After finding out I was pregnant, the excitement lasted about a day or two, before the pregnancy symptoms started from the nausea, headaches, and loss of appetite. I was starting to feel the joys of pregnancy, and boy was I starting to regret it. I knew I wanted the baby but the symptoms hit me hard. If anyone knows me, I am a big cry baby with a low pain tolerance, so anytime I feel sick. I am not myself. I stopped doing anything except work for the first trimester because honestly I wasn’t in the mood. I wasn't well for most of it, and I didn’t start telling other people about my pregnancy until a couple weeks after my first trimester. I did tell my parents at 7 weeks, but everyone else knew after my first trimester. Mostly because I hear horror stories of miscarriages, so I didn’t want to tell anyone too early who I wouldn’t feel comfortable sharing if we had lost the baby.

Also, as a pregnant woman you have the right to tell anyone you want to, don’t let other people make the decision of who you should tell and who you shouldn’t. Make the decision for yourself. If you want to tell people early go ahead. No judgement zone here.
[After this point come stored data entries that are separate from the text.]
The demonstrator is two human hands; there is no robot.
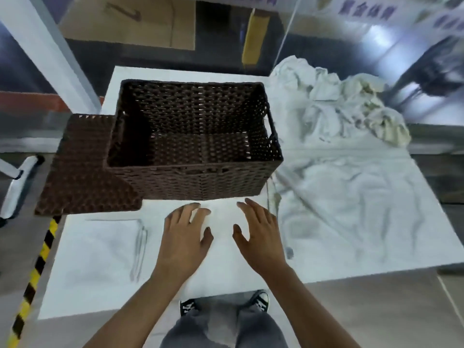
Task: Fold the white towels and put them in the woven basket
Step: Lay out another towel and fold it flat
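Observation:
A dark brown woven basket [195,182] stands on the white table, with nothing visible inside it. A folded white towel [100,249] lies flat at the front left. A heap of crumpled white towels [334,101] sits at the back right, and another white towel [351,209] is spread loosely in front of it. My left hand [185,237] and my right hand [258,234] hover side by side with fingers spread, just in front of the basket, over a pale flat surface. Neither hand holds anything.
The basket's woven lid [82,172] lies flat to its left, overhanging the table [175,71] edge. A yellow-and-black striped strip [37,270] runs along the floor at the left. Cardboard [130,21] lies beyond the table. My shoes [259,301] are below the front edge.

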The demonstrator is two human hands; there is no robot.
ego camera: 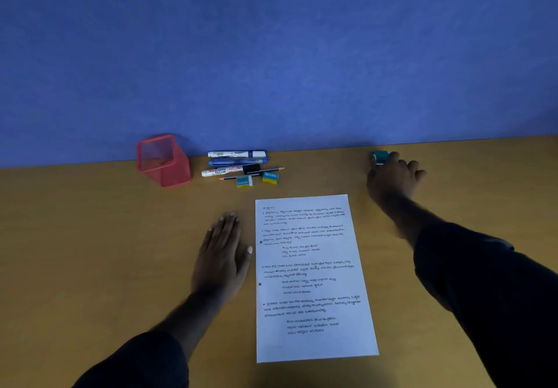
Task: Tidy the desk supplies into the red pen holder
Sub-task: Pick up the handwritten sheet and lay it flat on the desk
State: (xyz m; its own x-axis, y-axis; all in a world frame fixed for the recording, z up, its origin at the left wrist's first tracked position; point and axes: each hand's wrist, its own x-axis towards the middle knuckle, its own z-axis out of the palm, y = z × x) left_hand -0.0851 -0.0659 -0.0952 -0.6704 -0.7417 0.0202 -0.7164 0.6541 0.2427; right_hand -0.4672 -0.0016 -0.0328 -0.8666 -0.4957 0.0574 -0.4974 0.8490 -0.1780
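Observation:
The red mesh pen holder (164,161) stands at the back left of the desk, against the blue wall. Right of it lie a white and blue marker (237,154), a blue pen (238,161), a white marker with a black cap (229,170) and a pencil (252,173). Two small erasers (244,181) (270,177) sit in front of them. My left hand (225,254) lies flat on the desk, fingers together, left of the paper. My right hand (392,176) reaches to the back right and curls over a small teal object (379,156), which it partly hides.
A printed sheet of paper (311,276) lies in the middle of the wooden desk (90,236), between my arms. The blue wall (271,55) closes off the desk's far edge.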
Anyway, the first trimester was pretty rough, and I didn't accomplish much or take any pictures honestly. I took one picture total during my first trimester. Do I regret it? No. I was already self-conscious about my body before pregnancy, so seeing all the changes, and feeling the way I did did not make me want to document the experience through pictures or videos. But a part of me does wish I did, but another part of me knows I wouldn’t have been the best person to watch while in the first trimester. I was just so out of it. But I did have amazing sleep during my first trimester. I was constantly taking naps. Probably the best thing about my first trimester. Another awesome thing was having my hubby (fiancé at the time) around. He did a great job of taking care of me, buying me my cravings, picking up on household chores, you name it.
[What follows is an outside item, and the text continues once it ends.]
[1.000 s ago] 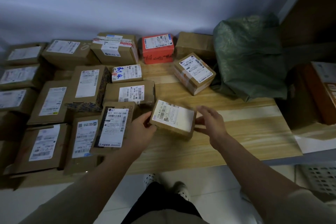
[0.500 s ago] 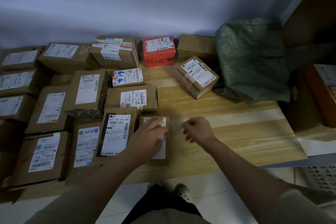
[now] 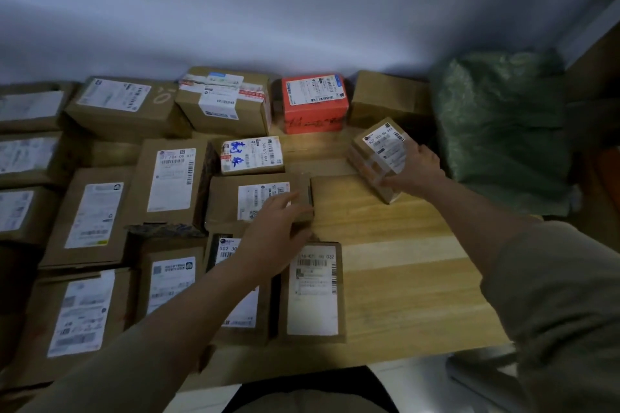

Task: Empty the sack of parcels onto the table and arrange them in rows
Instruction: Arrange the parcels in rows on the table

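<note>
Standing by the wooden table, I see boxes in rows over its whole left half, and bare wood on the right half, out to the near edge and the right edge. The last box in the near row lies flat at 6 o'clock, its right side next to the bare wood.

The green sack sits slumped at 2 o'clock, by the wall. Just left of it is a small brown box, turned at a slant. The right hand reaches far out and grips this box from the right, fingers bent over its top and near side.

The left hand is stretched out over the middle of the table. Its fingers look loose and rest on a flat box. It holds nothing.

An orange box stands at 12 o'clock by the wall.
</note>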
First Trimester - 25th Birthday Brunch

Second Trimester, I expected myself to be more motivated to do more things, but honestly I just didn't feel like it. I had more energy and I was feeling like myself again, but all I could concentrate on was the move to dallas and the traditional wedding we had planned. As well as finding a new gynecologist. So second trimester was more about adjusting to moving back to dallas, and seeing my belly grow. I officially had a bump and I liked it. I also announced my pregnancy to the world during this trimester, so I could officially document it publically. I waited till after we got married to announce our pregnancy and the gender of our baby. Fun Fact: We were already planning to get married the day we got married, I just decided to start trying for a baby this year, so we did not get married because I was pregnant. In case you’re wondering..
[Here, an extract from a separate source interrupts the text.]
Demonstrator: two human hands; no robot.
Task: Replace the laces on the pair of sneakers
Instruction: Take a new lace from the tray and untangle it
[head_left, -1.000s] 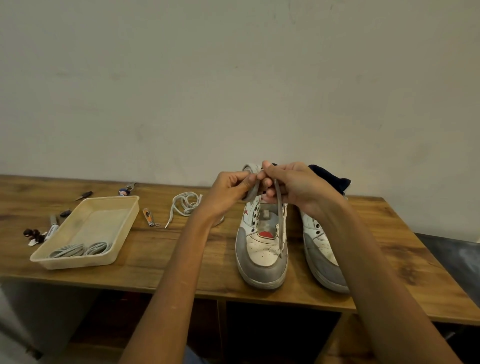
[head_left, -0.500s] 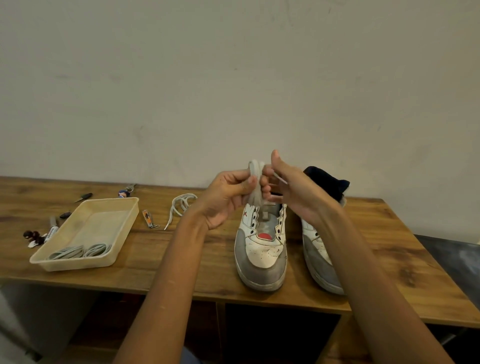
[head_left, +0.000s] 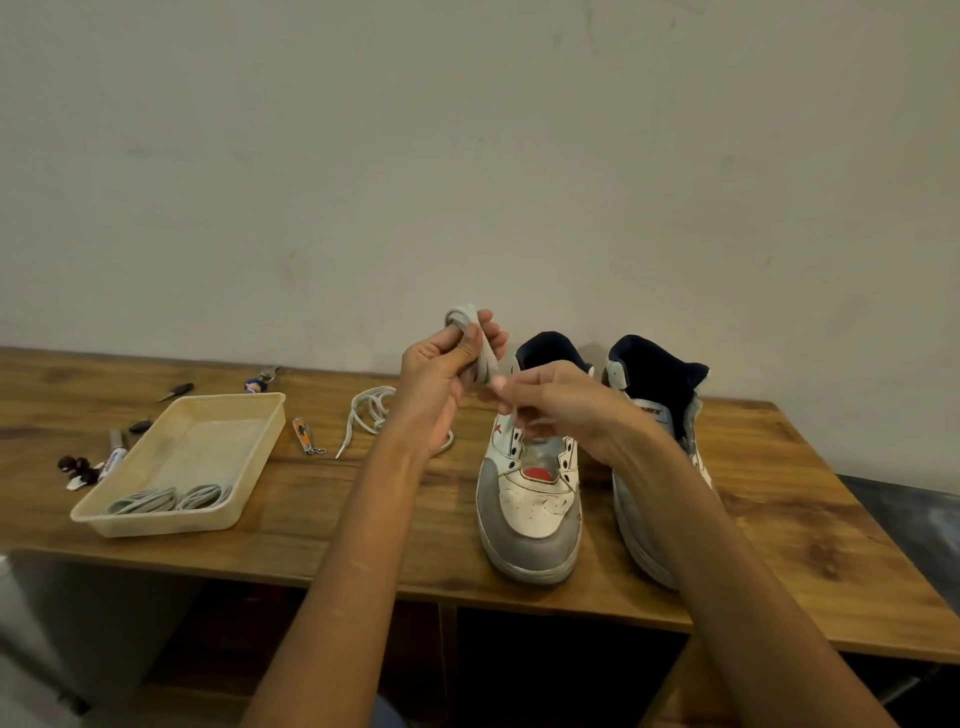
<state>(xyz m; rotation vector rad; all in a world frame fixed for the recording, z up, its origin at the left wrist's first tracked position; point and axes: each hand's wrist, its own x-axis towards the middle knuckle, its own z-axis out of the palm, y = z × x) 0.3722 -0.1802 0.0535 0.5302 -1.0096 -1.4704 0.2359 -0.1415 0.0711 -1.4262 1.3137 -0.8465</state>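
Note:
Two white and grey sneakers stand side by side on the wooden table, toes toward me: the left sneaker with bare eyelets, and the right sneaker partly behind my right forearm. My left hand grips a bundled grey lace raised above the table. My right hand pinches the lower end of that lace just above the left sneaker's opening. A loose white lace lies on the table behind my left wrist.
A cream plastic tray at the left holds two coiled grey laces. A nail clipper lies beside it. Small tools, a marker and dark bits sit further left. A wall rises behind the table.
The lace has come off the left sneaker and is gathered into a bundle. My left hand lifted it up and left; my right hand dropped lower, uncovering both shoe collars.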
Second Trimester - Our Wedding Day

Now that I am into my third trimester, all I can say is that I can’t wait for baby boy to be here. I am in full nesting mood, which has unlocked my creativity. I can’t wait to document the last couple weeks of my pregnancy through pictures and videos. And although, I didn’t document the beginning, just know baby boy is truly loved and will be heavily documented when he is born.

Third Trimester. -


And if he ever looks back at my pregnancy and is like “ where are the pictures” which I doubt he will care, cause boys, I’ll direct him to this post. I love you Micah Tamir Tendai Thompson. You’re the best thing that has happened to me and your dad. And we can’t wait to see you and watch you grow. You are about to be the most loved, spoiled, and stylish kid you know. I promise to listen to you, speak life into you, not judge you, or compare you. I promise to support your dreams and be there when you need a shoulder to cry on. And I promise to be that embarrassing mom that you can’t live without.

For anyone who is currently pregnant, trying to be pregnant, or a new mom, just know that this journey you’re on is about to be the best chapter of your life. Take it all in, because it goes by so fast. Love on those babies of yours.

Let me know in the comments about the day you find out you were pregnant, were you happy, excited, scared, nervous? Me personally, I was all in one, and super impatient. I was like the baby is due when? Dang, I got to wait till December to meet the other love of my life ( his dad is the first).